Best for: Security teams with engineering talent who want a flexible, open-source-rooted SIEM they can deeply customize
Pricing: Contact for pricing

What Elastic Security actually does

Elastic Security layers SIEM, endpoint detection, and cloud security capabilities on top of Elasticsearch. If you know Elastic’s search technology, the security product extends it with pre-built detection rules, case management, timeline investigation, and an endpoint agent.

The SIEM ingests data from virtually any source, normalizes it using the Elastic Common Schema (ECS), and applies detection rules. The detection rules library is community-driven and maps to MITRE ATT&CK. The endpoint agent provides prevention and detection on workstations and servers. Everything runs on the same Elastic cluster, which means your security data and your operational data can live in one place.

The open-source roots mean significant flexibility. Detection engineers can write custom rules, build ML jobs, and extend the platform in ways that closed-source SIEMs do not allow. But that flexibility comes with operational overhead.

Who it’s best for

  • Security teams with strong engineering and detection engineering skills
  • Organizations already running the Elastic Stack for observability or search
  • Companies that want to avoid vendor lock-in with an open-source foundation
  • Teams doing serious detection engineering and custom rule development
  • Budget-conscious organizations willing to invest engineering time instead of licensing dollars

Pricing reality check

Elastic Security has a free tier that includes SIEM and endpoint protection — genuinely free, not a trial. The paid tiers add features like ML-based anomaly detection, cross-cluster search, and premium support. Elastic Cloud (the managed service) prices on resource consumption.
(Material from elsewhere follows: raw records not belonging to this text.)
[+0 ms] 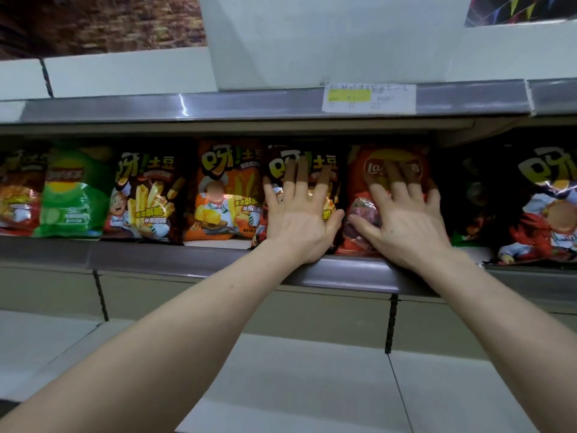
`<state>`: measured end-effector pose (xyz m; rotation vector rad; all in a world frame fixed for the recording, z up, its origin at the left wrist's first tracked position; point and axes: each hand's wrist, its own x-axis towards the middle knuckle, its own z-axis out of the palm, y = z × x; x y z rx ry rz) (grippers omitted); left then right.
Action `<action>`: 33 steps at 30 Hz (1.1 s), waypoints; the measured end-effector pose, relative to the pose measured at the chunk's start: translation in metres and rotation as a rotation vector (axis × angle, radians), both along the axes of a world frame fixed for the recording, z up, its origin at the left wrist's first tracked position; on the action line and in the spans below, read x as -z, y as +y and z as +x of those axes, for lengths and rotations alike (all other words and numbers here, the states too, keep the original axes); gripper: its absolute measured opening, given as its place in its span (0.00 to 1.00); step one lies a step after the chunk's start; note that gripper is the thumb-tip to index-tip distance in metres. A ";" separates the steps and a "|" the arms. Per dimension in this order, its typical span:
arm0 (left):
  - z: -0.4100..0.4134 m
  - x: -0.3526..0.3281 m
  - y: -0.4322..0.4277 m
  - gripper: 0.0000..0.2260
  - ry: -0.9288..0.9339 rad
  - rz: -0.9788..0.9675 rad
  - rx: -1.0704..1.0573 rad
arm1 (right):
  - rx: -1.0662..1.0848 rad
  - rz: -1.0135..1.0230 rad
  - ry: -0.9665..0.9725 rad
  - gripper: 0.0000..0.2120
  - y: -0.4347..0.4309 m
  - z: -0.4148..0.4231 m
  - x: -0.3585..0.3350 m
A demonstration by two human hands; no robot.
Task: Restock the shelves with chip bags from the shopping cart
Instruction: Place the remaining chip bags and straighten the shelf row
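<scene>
**Step in hand:** seating two chip bags upright in the row on the shelf.

**Hands:** The left hand lies flat, fingers straight and spread, against the face of a dark potato-stick bag. The right hand, at its 3 o'clock, lies flat in the same way on a red Lay's bag. Neither hand grips; both press.

**Stock:** The two bags stand side by side, just behind the shelf's front rail.
- At 9 o'clock of the left hand, the row runs on with an orange bag, a brown fries bag and a green Lay's bag.
- At 3 o'clock of the right hand is a dim stretch whose contents cannot be made out.
- A price label sits at 12 o'clock.
- The shopping cart is out of view.

**Judgement:** This placement is nearly complete. The next move calls for lifting both palms off without tipping the bags, then turning to the cart for more stock.
</scene>
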<state>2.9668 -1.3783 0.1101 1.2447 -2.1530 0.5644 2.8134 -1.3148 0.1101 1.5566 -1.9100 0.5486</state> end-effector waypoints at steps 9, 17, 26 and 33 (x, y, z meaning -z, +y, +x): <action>0.048 0.010 0.058 0.30 0.083 -0.107 0.120 | -0.111 -0.084 -0.024 0.30 0.054 0.057 0.010; 0.098 0.010 0.111 0.32 0.091 -0.060 0.123 | -0.091 0.003 -0.053 0.29 0.109 0.121 0.017; 0.066 -0.006 0.173 0.32 0.072 -0.075 0.192 | 0.004 0.040 -0.088 0.28 0.190 0.099 -0.010; -0.014 -0.018 0.225 0.32 0.063 -0.113 0.229 | 0.043 0.054 -0.080 0.29 0.242 0.023 -0.019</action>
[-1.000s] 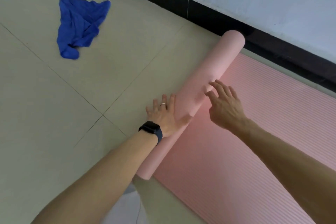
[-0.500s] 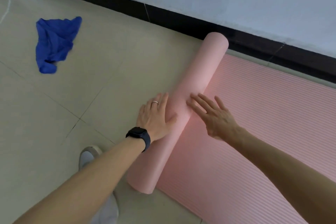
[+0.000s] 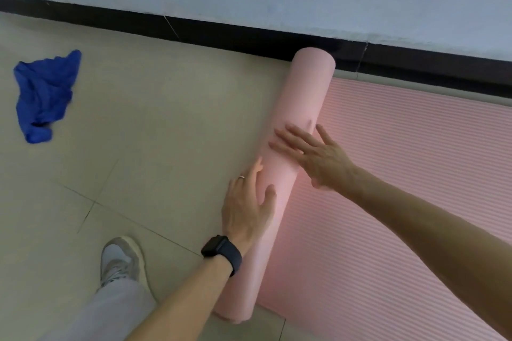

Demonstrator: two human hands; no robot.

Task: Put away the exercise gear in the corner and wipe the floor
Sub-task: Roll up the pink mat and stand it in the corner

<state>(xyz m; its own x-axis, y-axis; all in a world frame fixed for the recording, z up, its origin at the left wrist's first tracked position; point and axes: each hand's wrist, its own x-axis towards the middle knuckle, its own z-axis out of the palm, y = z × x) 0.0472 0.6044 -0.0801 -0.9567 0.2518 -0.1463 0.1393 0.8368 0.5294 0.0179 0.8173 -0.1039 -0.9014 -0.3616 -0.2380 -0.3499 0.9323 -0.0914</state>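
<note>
Both hands press open and flat, fingers straight, gripping nothing: the left hand (image 3: 248,202) low on the roll (image 3: 299,108) of a pink mat (image 3: 401,174), the right hand (image 3: 313,155) higher. The roll's far end lies near the black baseboard (image 3: 221,33). Even pressure from both palms should hold it tight and straight. A crumpled blue cloth (image 3: 44,94) lies well apart on the beige tiled floor (image 3: 152,133).

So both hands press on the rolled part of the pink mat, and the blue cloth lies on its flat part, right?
Not quite. The head view shows the blue cloth on the tiled floor, left of the rolled part of the pink mat and apart from it. The left hand and right hand do press on that rolled part.
</note>
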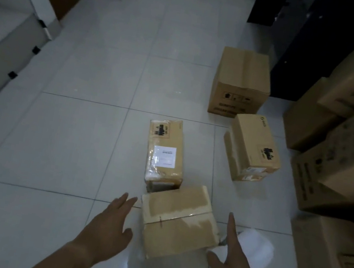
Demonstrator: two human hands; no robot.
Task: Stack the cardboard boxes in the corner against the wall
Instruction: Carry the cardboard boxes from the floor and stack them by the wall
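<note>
A stack of boxes (343,149) fills the room from two to four o'clock. On the tiled floor (64,137) stand a tall box (240,83) at one o'clock, a tilted box (254,147), a labelled box (165,153), and at six o'clock the nearest box (179,221). The left hand (108,223) and right hand (228,258) flank it, each grip wide and empty. Best to press both palms low on opposite sides before lifting.

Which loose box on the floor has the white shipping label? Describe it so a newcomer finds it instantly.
Start at the tiled floor in the middle of the room, left of the stacked boxes along the right side. Just beyond the box between the two hands lies a narrow box. It alone has a white label and clear tape on top.
</note>
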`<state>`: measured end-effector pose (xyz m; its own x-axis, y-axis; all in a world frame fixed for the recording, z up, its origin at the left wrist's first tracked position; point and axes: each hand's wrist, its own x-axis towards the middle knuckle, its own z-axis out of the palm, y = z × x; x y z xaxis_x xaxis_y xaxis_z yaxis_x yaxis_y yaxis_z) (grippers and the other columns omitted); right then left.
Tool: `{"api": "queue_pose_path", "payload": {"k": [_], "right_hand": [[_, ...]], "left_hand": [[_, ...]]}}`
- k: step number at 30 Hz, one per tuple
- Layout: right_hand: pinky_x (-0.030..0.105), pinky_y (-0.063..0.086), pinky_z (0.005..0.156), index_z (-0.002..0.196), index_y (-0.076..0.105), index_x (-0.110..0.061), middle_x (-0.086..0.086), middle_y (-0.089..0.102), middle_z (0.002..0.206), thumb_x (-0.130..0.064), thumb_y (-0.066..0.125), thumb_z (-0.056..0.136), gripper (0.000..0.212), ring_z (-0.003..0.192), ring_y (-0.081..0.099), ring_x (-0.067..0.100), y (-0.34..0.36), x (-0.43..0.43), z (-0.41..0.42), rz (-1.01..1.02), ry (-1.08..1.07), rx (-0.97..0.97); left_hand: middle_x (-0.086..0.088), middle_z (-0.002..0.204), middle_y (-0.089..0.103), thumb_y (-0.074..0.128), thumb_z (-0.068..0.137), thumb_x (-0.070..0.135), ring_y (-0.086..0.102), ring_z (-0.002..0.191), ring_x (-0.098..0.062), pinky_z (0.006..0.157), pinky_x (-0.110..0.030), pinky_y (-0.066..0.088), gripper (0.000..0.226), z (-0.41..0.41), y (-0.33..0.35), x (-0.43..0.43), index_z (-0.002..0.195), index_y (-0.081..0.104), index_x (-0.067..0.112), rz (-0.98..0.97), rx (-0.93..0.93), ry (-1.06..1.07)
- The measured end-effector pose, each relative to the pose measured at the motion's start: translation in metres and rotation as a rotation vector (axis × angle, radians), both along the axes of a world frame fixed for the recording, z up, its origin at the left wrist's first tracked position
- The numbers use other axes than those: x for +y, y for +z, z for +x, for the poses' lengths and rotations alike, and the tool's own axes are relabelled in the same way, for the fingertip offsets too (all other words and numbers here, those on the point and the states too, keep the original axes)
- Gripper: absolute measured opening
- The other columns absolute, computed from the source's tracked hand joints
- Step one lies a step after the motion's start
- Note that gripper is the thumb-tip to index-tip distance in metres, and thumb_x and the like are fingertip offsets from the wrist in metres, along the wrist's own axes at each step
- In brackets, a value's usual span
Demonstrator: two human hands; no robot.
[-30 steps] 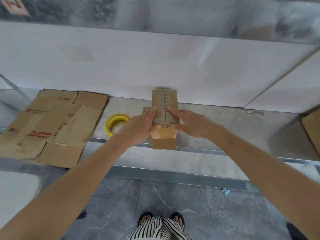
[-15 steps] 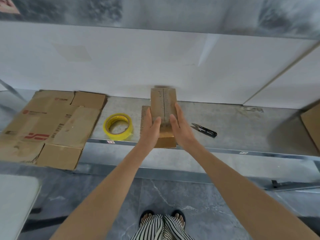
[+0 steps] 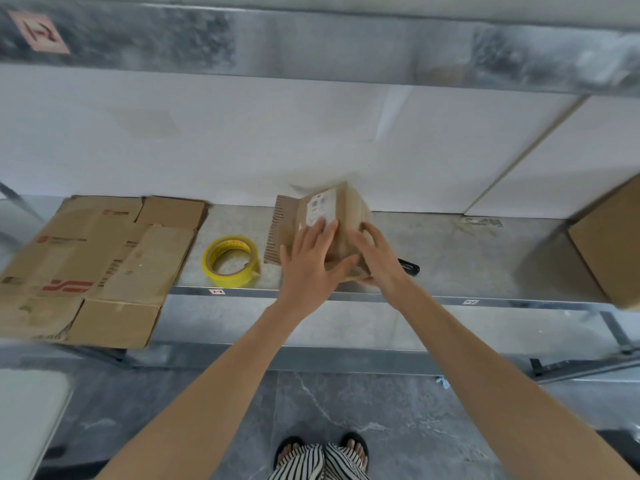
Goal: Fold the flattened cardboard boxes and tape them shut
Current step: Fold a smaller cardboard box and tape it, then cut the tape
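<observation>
- Resting near the front edge of the metal shelf (image 3: 467,261), the small cardboard box (image 3: 349,216) stands tilted, with one upper corner turned toward the white wall (image 3: 242,150) behind. Motion blur softens its outline.
- Box condition: plain brown board, creased and scuffed. A white printed label (image 3: 321,210) sits on the face turned to the camera; the print is too blurred to read.
- A corrugated flap (image 3: 281,230) with a toothed edge shows just left of the box. Whether it belongs to the box cannot be told.
- Left hand (image 3: 306,268): released, fingers straight and spread, pressed flat on the labelled face, fingertips reaching the label's lower edge.
- Right hand (image 3: 379,259): grasping the box's right side, fingers curled round its lower right corner.
- Yellow tape roll (image 3: 230,261): lies flat on the shelf, left of the box and apart from it.
- Flattened cardboard boxes (image 3: 93,268): stacked at the shelf's left end, overhanging the front edge, red printing on the top sheet.
- Black snips (image 3: 410,267): on the shelf just right of the right hand, partly hidden by it.
- Another brown box (image 3: 613,251) stands at the shelf's right end.
- Below the shelf: grey marbled floor (image 3: 398,410), striped trousers (image 3: 318,465), dark sandals (image 3: 356,448).
</observation>
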<state>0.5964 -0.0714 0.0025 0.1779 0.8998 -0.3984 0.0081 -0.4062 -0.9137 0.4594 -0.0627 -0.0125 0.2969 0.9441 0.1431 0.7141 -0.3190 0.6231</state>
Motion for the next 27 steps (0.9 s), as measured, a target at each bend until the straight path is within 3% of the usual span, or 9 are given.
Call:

Self-managed deployments are free from licensing costs but require significant infrastructure and operational investment. Running Elasticsearch at scale is non-trivial. You need people who understand cluster management, index lifecycle, and performance tuning. The total cost of ownership can rival commercial SIEMs once you factor in engineering time and infrastructure.

Alternatives to consider

  • Splunk — Far more polished out of the box. Massive ecosystem. Much more expensive. Less customization freedom.
  • Microsoft Sentinel — Cloud-native, pay-per-query pricing. Better for Microsoft-heavy environments. Less flexible for custom use cases.
  • Sumo Logic — Easier to operate. Less customizable. Better for teams without deep Elastic expertise.
  • Wazuh — Fully open-source SIEM and endpoint detection. Less powerful search. Zero licensing cost.

The Charting Cyber take

Elastic Security is the most powerful SIEM you can run for free, and that is not a small thing. For teams with the engineering talent to build and maintain it, the platform offers detection engineering capabilities that commercial SIEMs cannot match. The search performance is world-class.

The honest reality is that most organizations underestimate the effort required. Elastic Security is not a product you deploy and forget. It is a platform you build on. If your security team has developers or strong detection engineers, it can be excellent. If your team is primarily analysts who need a polished console with pre-built workflows, look at commercial alternatives. The tool rewards investment but punishes neglect.